The governing board of the Los Angeles Unified School District (LAUSD) announced that all eligible students, 12 and older, are required to receive the vaccine to attend schools within the district. The Los Angeles public school district is the first major district in the United States (U.S.) to enforce a vaccine mandate, according to ABC 7 Eyewitness News.

The announcement was released in a report administered by the Board of Education. LAUSD is the second-largest school district in the U.S. Students are expected to receive their first dose no later than Nov. 21, 2021 and to be fully vaccinated by 2022.

“In light of the effectiveness and safety of the COVID-19 vaccines, the CDC, CDPH, and LACDPH have deemed the vaccine appropriate by unanimously recommending that all eligible persons be vaccinated, including children 12 years of age and older,” the report said. “Accordingly, although LAUSD has implemented the highest safety measures to mitigate the spread of COVID-19 at schools, vaccination of all eligible and non-exempt students provides the strongest protection to the health and safety of all students and staff in the LAUSD school communities.”

Students in extracurricular programs are required to be vaccinated slightly earlier, by Oct. 3. Palisades Charter High School student and soccer player Arielle Hatton ’22 said she is excited to feel more comfortable with the rest of her team and peers now that they have to be vaccinated.

“We have the in-school mask mandates, but lots of people wear their masks nonchalantly, either below their noses or not at all,” Hatton said. “It is a little bit rough because I do really want to see them and have that in-person interaction with them, but I don’t want to risk the safety of my family and other friends, so I have been having this internal struggle.
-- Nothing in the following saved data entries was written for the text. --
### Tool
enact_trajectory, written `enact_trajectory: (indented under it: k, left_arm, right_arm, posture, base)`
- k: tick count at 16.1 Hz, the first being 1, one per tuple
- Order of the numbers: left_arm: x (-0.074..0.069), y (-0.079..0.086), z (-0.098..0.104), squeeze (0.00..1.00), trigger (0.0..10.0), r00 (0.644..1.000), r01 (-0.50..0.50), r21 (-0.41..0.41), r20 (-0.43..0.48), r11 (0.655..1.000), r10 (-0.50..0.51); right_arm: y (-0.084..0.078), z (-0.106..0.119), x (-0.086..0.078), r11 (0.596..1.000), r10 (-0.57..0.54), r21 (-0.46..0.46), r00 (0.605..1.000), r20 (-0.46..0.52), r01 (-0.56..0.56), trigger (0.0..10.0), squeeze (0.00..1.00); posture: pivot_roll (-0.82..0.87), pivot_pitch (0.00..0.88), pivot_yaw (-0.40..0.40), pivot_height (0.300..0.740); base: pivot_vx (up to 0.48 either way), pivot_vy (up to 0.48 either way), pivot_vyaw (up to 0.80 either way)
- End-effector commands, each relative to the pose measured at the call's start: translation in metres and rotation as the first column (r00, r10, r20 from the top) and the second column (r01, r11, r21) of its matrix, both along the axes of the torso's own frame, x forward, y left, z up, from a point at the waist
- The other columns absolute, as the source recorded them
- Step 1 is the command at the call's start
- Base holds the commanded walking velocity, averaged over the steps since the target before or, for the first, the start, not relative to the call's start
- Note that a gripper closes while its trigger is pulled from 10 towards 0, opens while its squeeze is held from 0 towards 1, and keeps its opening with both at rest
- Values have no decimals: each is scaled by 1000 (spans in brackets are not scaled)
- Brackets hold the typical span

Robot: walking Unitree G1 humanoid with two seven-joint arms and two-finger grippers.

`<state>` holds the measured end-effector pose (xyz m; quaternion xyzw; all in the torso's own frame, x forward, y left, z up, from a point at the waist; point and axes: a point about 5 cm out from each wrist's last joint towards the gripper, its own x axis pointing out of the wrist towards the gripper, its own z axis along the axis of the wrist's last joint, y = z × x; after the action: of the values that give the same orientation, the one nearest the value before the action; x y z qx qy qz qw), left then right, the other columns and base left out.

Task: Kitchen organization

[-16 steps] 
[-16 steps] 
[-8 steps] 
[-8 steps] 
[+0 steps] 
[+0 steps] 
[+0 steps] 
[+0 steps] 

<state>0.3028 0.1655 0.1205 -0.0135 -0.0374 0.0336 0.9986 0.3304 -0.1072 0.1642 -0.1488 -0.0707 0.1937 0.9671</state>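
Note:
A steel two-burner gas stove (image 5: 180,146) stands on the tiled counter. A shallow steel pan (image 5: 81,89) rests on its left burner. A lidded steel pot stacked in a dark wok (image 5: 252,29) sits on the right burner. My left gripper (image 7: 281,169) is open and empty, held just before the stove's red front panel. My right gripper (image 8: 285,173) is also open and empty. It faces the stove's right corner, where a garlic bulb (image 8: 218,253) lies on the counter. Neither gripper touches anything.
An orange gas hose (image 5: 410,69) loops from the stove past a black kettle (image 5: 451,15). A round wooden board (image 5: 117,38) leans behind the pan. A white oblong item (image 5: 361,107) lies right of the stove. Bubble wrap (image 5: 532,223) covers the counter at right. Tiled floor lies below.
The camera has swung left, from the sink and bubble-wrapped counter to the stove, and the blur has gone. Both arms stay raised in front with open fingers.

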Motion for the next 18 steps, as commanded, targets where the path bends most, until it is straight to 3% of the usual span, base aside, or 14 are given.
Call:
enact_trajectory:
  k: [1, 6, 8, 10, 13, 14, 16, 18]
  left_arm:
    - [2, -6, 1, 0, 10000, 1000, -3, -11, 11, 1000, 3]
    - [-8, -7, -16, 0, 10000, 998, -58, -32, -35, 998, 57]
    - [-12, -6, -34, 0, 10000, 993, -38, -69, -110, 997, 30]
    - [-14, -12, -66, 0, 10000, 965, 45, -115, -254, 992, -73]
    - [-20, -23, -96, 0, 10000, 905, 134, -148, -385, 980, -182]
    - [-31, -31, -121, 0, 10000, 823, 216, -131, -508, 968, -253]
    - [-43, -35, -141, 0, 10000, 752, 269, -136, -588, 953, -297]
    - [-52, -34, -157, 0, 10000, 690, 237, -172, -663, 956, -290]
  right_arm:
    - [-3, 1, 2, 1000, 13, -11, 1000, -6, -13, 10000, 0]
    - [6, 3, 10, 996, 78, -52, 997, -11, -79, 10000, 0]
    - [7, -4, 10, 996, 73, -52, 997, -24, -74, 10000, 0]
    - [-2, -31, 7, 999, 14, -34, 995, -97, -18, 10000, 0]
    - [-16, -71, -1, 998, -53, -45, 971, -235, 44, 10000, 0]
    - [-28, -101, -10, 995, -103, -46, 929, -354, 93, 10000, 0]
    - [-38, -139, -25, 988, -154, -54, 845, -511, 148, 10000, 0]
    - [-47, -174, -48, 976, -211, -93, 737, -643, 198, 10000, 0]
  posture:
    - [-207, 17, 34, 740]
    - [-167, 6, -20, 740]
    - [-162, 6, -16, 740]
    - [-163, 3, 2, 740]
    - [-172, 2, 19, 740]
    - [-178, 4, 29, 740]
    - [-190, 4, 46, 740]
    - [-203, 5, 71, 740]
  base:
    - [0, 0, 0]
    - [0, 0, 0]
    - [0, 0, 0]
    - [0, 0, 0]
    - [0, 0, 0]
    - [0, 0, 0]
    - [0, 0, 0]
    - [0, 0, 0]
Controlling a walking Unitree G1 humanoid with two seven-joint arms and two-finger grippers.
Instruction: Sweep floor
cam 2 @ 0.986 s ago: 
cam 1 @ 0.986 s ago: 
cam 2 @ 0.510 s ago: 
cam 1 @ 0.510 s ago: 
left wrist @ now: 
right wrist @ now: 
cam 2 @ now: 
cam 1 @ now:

I think that this will make me feel safe on a social and professional level at school.”

In addition, all LAUSD employees must be vaccinated by Oct. 15. The Food and Drug Administration (FDA) has not yet approved the vaccine for the 12 to 15 age group, so some parents have protested the decision, according to CBS Los Angeles.

Grace Kosten ’22 said that although the announcement does not directly impact her, it is a positive representation of the school system’s progression in terms of the pandemic as a whole.

“If you ask me how the vaccine has impacted us, you’ll be asking me how the pandemic has impacted us,” Kosten said. “For the sake of others, mandating vaccines in school both teaches the efficacy of factually-proven science and allows children to be present and together in their most formative years. Separate values aside, this is a definite signal that society is now progressing in the right way concerning the pandemic, vaccines and science, are a wholly good thing.”